Dust off your maths textbooks
Elements of AI comprises six modules, and while the page advises that you complete one per week, each module takes about two hours, including the tests at the end of most sections.
What can you learn during what is essentially a two-day intensive course? Quite a lot, if you’re a beginner who recognises artificial intelligence from the headlines but wants to dig deeper into the computer science and mathematics at the core of the subject.
As you’d expect, the course starts by establishing definitions for artificial intelligence. It then traces its history from the end of the second world war, through the golden age of AI of the 1960s and the ensuing ‘AI winter’, before arriving at the present day where the technology is now delivering on its early promise.

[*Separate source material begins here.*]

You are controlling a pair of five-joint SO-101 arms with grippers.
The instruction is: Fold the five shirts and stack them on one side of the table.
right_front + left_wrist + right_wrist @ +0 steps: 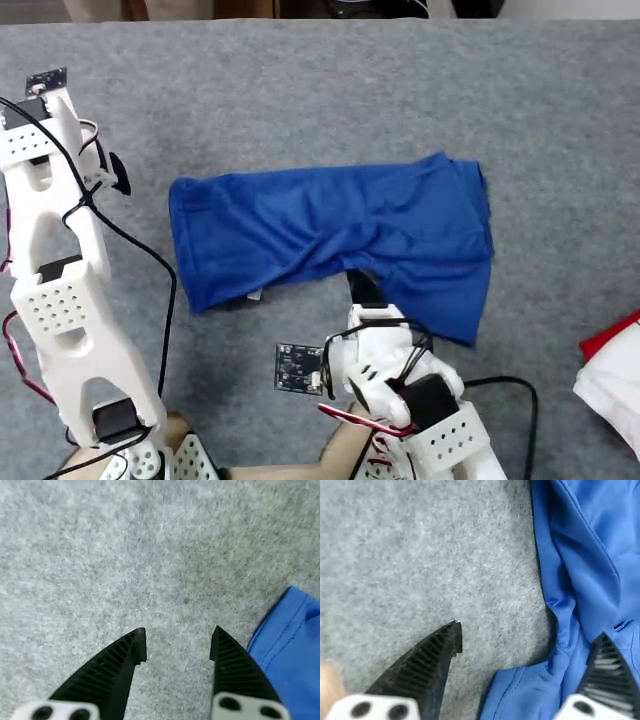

The remaining modules lead the participant through important concepts such as search and problem solving, games, probability, machine learning and neural networks. The tests are a mixture of short written essays and multiple-choice tests that require a basic grounding in mathematics.
I’d estimate that you’ll need to have studied maths to Year 11 (UK), Grade 10 (US) to solve the puzzles in the sections on probability, the Bayes Rule and linear regression. My head was aching at the end of couple of these sections and you’re well advised to keep a pen and notebook handy to work through some of the more demanding questions.
Who is the course aimed at?
I’d recommend this course if you’re very new to the field of AI especially:
• Business leaders who want to understand the basics of artificial intelligence and converse with the specialists in their organisations.
• Journalists and business writers who want to widen their understanding of the technology before it fully enters the mainstream (imagine learning about the web and e-commerce in the early 1990s).
• Students and graduates considering machine learning and data science as a career.
• Sceptics who want to cut through the hype. For example, the authors take a largely dismissive view of the singularity (the point at which artificial and human intelligence become indistinguishable).
The course is completely free and you can download a certificate once you’ve completed all six modules and answered at least 50% of the answers correctly.